Current employees - all 12,000 of them - have nothing be concerned about. "No changes. No rollbacks." says Mike Sounds really nice. What Mike doesn't say is that the 12,000 members have already been told that they can expect layoffs and bumping and that for some, taking the lower paying jobs at the company's new walmartized stores may be an "option". It must be how we define concepts like change and rollback. If your definition doesn't include being laid off, bumped or taking a lower paying job because, well, that might be your only option, then there's no change and no rollback.

The deal is not concessionary, Mike says. Well OK Mike. If you say so. A deal that imposes lower wages, reduced benefits and looser work rules on thousands of members (present or future) is considered by many to be "concessionary". Maybe if you narrow the definition of "concessions" sufficiently you can say that this deal is not concessionary. But you have to narrow it way down.

"What is true is that their union, UFCW Canada, has developed a strategy to allow Loblaws to open unionized (unlike Wal-Mart) superstores that would offer employees wages and benefits far superior to any other big-box chain." This is an double-extra trip through the spin cycle. Check it out.

In its communications to its members, the UFCW says pretty plainly that the company said, "give us a break on the contract for our new stores or we'll open them non-union and lay off a bunch of your members". The union went along with what it described as the company's business strategy. Now all of a sudden: "The union developed a strategy to allow Loblaws to open unionized stores..."? Notice the difference in whose idea this whole thing was and what it was supposed to achieve? We've gone from a plan the company put forward ostensibly to help it compete with Wal-Mart to a strategy the UFCW hatched to allow Loblaws to open unionized stores. Thanks for that startling admission anyway Mr. Leader.

And then there was this:

"One of the reasons Loblaws is one of the world's most profitable food chains is because of the quality of its union workforce. Workers who are treated with dignity and respect are more productive."

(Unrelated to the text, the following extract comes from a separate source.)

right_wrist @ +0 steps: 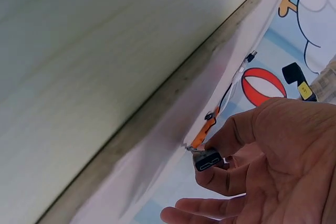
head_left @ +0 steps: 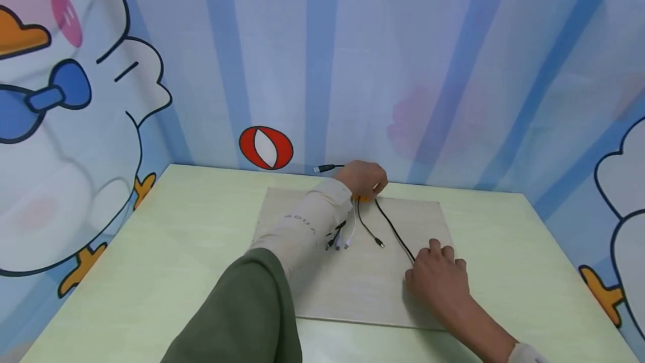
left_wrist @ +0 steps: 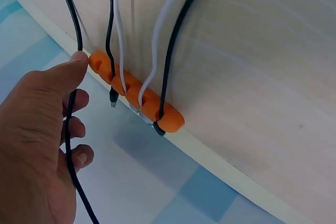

This is really special. The inference is that Loblaws' treats its workers with dignity and respect and this dignified and respectful treatment has created a "quality workforce" which has made Loblaws one of the world's most profitable food chains.

We'd like to see the research behind that thesis before we even get close to it never mind swallow it. If you're a true believer in the goodness of the biz union, you might even take from this statement that it's because of the UFCW that the company has turned on the dignity and respect for its workforce. That's sort of what's implied here.

Sorry Mike, but no sale. Workers who are manipulated, kept in the dark and sold bills of goods are not "treated with dignity and respect". If a "quality workforce" is so important to Loblaws success, why the hell does the secret deal you cut with them encourage workers with long service to take a hike? It all comes down to definitions again. Of course they are welcome to return to new lower-paying positions, which we take it is part of some scheme to dignify and respect them further. And if Loblaws is one of the world's most profitable food chains, why does it need to compete on the backs of your members anyway?

Successful food chain indeed. Once you blow off the illusion, that's really what this is all about. Let us prey.